Mbega knelt and fumbled at the old man’s breast. After a moment he stood up, brow wrinkled.
“What’s wrong?” demanded Conan, glimpsing a somber fear in the black monarch whom he had helped to raise to sole rulership after Zembabwei had for centuries been ruled by pairs of twins.
“Dead,” said Mbega slowly. “As if struck by lightning—or as if bitten by a deadly serpent.”
Pallantides was as near to open defiance of his lord as he had ever come in his many years of service to the king of Aquilonia. The old soldier cursed luridly as he struggled to rise from the silken couch whereon he lay with his left leg swathed in bandages.
“Head of Nergal, sire, I’ll not have you larking off into the jungles alone without a company of stout Aquilonians at your back! Guts of Dagon, how can you trust these blacks not to break and run at the first flash of steel? Or not to roast and eat you the first time the provisions run short? If I cannot march with this damned leg I can at least ride …”
Conan caught the general of his host by the shoulder and thrust him back on the couch.
“Crom’s blood, old friend, I like it none too well myself,” he growled. “But what is, is; and what must be, must! My Aquilonians are worn out from hacking a road through leagues of stinking jungle. Half are out of action from wounds got in taking the city, and the other half from fever and dysentery. I can wait no longer. King Mbega offers me the pick of his troops. If I stay here in Zembabwei waiting for my own lads to get back on their feet, Thoth-Amon may have crept back to his Stygian lair by then—or perchance fled to Vendhya or Khitai, or the World’s Edge, for aught I know! The old sorcerer hasn’t lost all his magic, you know. So I can wait no longer!”
“But, sire, these black savages …”
“Are mighty warriors, Pallantides, and let none tell you otherwise!” Conan growled in irritation. “I’ve lived amongst them, fought with them, and fought against them, until they call me ’the black king with a white skin.’ None surpasses them in manhood; my old comrade Juma could take on three of your Aquilonian knights with his bare hands and come out of it grinning. Besides, there are the Amazons.”

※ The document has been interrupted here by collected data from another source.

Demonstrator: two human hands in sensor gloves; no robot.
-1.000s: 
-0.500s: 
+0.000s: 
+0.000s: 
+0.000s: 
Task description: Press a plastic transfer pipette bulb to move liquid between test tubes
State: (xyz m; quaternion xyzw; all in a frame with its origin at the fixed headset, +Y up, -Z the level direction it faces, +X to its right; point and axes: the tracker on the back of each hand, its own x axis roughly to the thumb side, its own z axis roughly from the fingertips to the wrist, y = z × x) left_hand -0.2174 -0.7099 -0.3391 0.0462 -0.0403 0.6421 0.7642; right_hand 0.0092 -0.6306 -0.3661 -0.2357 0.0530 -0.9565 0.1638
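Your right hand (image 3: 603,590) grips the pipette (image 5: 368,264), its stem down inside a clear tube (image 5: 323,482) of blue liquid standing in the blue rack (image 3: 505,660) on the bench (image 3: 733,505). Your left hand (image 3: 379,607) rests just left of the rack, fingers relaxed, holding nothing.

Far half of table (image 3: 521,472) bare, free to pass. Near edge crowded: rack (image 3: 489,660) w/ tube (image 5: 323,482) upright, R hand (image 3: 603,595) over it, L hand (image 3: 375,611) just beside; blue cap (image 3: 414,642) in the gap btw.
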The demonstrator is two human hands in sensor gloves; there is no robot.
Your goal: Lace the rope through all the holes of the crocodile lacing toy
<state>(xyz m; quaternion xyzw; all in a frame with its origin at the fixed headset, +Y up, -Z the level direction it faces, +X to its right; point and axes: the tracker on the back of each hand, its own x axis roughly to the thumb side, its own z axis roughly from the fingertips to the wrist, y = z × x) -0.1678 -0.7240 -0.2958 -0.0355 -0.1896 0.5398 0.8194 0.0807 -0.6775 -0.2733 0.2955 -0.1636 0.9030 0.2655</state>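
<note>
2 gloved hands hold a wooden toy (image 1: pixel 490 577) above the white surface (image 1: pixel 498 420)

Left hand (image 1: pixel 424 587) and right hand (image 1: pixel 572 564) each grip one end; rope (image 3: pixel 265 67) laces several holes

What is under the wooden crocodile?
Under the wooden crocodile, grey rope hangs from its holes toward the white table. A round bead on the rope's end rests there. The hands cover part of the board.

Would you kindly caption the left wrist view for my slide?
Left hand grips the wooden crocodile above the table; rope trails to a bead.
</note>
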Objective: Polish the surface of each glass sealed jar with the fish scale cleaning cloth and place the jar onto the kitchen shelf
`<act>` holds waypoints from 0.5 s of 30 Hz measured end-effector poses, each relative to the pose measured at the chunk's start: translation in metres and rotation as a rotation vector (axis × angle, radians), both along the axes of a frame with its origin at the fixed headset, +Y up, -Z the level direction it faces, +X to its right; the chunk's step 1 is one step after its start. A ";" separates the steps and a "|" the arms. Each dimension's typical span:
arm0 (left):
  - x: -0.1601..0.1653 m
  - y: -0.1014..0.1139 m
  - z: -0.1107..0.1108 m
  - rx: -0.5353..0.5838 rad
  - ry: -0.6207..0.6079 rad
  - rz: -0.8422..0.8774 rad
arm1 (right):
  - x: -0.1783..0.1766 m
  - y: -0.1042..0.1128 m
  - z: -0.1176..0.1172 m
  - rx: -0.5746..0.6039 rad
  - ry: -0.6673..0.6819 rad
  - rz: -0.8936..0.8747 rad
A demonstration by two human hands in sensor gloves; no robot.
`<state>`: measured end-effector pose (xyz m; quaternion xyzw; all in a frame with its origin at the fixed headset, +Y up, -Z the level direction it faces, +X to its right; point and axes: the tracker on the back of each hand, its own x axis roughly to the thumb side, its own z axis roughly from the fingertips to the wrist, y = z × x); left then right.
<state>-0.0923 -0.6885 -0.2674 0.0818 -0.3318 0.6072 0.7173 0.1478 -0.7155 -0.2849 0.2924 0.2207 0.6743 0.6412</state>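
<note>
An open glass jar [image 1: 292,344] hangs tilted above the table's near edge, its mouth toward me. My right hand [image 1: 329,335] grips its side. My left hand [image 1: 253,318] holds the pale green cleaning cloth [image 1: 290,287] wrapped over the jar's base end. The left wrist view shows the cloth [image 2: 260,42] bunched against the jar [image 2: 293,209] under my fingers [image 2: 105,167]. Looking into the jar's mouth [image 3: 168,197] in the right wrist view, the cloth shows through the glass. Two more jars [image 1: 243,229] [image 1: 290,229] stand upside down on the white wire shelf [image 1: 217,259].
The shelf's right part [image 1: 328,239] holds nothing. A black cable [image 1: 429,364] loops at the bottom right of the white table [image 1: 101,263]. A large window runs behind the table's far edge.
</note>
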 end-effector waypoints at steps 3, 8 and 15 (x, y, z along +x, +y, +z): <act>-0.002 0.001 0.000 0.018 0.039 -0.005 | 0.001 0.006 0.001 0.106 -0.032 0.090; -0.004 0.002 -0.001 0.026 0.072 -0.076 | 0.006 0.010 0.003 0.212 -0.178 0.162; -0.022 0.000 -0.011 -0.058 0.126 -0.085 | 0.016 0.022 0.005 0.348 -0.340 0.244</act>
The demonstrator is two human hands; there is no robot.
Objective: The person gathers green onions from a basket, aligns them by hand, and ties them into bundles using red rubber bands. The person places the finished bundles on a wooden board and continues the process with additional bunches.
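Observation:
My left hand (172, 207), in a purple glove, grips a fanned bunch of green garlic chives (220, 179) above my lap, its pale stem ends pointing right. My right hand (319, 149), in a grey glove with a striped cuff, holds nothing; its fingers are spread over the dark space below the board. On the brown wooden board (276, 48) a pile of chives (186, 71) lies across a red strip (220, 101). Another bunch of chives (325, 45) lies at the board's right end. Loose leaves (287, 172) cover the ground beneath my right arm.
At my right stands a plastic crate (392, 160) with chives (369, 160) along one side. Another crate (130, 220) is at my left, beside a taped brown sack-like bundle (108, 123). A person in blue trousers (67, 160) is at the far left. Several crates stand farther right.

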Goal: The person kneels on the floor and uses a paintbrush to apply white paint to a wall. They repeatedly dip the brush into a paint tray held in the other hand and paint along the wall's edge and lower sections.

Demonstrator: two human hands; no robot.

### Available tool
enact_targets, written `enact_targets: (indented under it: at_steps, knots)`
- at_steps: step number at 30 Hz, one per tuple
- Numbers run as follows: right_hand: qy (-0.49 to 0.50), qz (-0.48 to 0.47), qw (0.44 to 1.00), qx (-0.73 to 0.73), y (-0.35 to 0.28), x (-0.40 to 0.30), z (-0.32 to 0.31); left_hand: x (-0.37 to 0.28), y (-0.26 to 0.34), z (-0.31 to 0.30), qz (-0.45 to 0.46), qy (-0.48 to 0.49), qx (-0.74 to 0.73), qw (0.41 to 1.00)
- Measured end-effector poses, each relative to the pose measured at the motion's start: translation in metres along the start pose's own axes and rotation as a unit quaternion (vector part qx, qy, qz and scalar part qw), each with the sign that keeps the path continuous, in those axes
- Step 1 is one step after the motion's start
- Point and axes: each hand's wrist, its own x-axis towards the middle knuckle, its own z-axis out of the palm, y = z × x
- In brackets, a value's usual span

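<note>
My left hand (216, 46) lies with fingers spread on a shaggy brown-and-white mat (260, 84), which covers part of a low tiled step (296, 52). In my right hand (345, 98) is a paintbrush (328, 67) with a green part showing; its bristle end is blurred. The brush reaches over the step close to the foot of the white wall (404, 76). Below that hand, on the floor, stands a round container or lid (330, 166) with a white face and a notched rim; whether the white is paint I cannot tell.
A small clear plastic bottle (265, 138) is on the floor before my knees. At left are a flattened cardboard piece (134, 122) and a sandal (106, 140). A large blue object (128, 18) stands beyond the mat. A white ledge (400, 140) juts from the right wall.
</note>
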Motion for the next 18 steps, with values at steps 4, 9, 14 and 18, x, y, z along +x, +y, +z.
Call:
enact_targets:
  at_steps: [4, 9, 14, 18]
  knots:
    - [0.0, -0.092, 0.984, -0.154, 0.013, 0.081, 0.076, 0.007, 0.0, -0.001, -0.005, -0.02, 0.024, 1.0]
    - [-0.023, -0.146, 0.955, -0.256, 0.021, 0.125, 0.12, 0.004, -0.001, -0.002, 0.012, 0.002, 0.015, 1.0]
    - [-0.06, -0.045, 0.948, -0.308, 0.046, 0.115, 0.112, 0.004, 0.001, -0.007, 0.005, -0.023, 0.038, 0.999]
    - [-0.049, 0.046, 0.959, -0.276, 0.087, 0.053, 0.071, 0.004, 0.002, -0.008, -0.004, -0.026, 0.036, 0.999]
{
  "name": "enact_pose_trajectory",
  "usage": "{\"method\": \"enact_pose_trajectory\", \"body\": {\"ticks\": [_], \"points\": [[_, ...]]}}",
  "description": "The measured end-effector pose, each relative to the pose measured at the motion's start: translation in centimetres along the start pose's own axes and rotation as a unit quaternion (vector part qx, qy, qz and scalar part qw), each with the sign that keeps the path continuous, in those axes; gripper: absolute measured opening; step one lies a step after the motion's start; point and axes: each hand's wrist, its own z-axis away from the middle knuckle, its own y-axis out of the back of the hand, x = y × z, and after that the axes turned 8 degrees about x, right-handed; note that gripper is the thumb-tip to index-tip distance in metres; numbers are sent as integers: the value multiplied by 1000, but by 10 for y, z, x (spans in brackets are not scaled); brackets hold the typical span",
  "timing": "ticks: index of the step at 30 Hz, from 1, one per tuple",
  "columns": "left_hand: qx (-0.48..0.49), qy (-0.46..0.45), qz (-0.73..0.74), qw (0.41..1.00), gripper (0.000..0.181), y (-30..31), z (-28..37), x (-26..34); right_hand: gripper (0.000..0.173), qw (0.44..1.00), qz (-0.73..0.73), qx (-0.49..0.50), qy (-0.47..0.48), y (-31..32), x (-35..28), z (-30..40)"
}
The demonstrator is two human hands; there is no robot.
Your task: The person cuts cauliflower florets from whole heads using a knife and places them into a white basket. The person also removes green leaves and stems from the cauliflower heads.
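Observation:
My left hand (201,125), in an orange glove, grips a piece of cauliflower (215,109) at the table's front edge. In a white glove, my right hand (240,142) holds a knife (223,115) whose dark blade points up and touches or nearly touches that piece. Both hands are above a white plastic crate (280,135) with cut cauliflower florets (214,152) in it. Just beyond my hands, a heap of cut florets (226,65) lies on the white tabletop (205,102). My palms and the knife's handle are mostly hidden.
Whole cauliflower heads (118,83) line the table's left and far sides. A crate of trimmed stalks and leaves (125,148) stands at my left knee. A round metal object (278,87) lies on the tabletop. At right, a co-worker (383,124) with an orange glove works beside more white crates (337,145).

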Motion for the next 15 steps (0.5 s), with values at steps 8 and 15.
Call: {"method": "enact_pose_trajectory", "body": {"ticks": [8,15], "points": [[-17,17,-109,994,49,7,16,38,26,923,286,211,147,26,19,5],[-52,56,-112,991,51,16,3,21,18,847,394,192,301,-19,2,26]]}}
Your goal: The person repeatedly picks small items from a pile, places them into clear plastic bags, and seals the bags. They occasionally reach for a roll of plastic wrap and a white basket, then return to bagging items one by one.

Pallantides grunted, too wise to argue further. Two weeks before, a company of black women warriors had appeared at the gates of Great Zembabwei to represent Queen Nzinga at the enthronement of Mbega. They were led by Nzinga’s daughter, a handsome, swaggering, full-breasted brown girl of twenty, lithe as a lioness and half a head taller than the tallest of the Aquilonians.
Pallantides knew that more than twenty years before, when Conan had been a Zingaran buccaneer, he had visited the country of the Amazons. There he had known Queen Nzinga—in all senses of the word. Pallantides also knew that Conan suspected the Amazonian princess (who bore the name Nzinga, like all the queens and heirs apparent of her line) of being his own daughter. So the general, wise in the ways of kings and knowing Conan’s temper, held his tongue.
Hearing of Conan’s plan for an expedition to the remotest regions of the unknown south, where the world came to an end, the younger Nzinga threw down her feather-tufted spear at Conan’s feet, offering herself and her woman warriors as allies. Conan had readily accepted.
“But,” said Pallantides, trying another tack, “it might be a thousand leagues ere you reach this land of no return, whereof the old astrologer told you. Even Mbega has no maps of that region, nor has any of his folk gone thither and returned to tell about it.”
Conan flashed a somber smile. “Right enough, but we’re not only marching. We shall ride the wyverns —myself, Conn, and the pick of Mbega’s royal guard. When Thoth-Amon escaped on one of the brutes, not all were turned loose; enough of the flying devils were left behind in the topless towers to bear a score of us. We’ll fly ahead on wyvern-back while Nzinga leads her war-women and Trocero commands a company of Mbega’s regular spearmen on foot. We’ll scout ahead for the best routes. When we sight this Great Stone Skull whereof the Shemite spoke, we’ll turn back, await the arrival of our ground force, and strike at once from the sky and the jungle.”